- Work request -
Among the lines below, which ones contain the word "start"? Copy every such line.

================

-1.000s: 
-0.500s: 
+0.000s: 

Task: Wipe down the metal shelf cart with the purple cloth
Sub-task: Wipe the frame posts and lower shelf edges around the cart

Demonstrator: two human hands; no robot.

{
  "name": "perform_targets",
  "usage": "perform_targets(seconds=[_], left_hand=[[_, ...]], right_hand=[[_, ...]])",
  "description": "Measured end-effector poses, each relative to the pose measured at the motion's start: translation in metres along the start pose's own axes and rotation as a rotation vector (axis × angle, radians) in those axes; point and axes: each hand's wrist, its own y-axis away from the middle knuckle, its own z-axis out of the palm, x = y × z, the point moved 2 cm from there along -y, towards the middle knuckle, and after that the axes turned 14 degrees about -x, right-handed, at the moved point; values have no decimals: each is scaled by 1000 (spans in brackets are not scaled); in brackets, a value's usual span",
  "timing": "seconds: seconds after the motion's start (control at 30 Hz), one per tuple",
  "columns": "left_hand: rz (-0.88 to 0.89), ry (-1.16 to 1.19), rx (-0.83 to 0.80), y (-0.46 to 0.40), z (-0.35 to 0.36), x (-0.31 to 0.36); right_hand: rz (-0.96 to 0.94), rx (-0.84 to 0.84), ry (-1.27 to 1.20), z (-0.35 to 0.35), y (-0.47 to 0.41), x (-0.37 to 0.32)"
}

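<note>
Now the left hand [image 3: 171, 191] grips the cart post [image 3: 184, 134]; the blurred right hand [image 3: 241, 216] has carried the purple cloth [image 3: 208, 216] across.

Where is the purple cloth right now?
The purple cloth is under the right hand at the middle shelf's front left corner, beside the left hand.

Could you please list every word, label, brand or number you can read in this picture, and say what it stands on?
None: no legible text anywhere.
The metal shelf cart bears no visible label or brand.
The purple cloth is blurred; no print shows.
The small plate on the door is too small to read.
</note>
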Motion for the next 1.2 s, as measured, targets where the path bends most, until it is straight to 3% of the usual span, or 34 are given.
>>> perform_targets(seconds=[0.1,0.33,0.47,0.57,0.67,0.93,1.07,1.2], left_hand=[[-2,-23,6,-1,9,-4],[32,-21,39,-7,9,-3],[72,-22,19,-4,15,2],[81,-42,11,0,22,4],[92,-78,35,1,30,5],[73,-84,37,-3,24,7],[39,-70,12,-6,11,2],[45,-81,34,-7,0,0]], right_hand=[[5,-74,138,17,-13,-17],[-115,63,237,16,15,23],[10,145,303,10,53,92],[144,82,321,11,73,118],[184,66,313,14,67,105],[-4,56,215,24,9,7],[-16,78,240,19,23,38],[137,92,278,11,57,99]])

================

- Answer section -
  "description": "Measured end-effector poses, each relative to the pose measured at the motion's start: translation in metres along the start pose's own axes and rotation as a rotation vector (axis × angle, radians) in those axes; point and axes: each hand's wrist, its own y-axis away from the middle knuckle, its own z-axis out of the palm, x = y × z, the point moved 2 cm from there along -y, towards the middle knuckle, and after that the axes turned 14 degrees about -x, right-handed, at the moved point; values have no decimals: each is scaled by 1000 (spans in brackets are not scaled); in brackets, a value's usual span",
  "timing": "seconds: seconds after the motion's start (control at 30 Hz), one per tuple",

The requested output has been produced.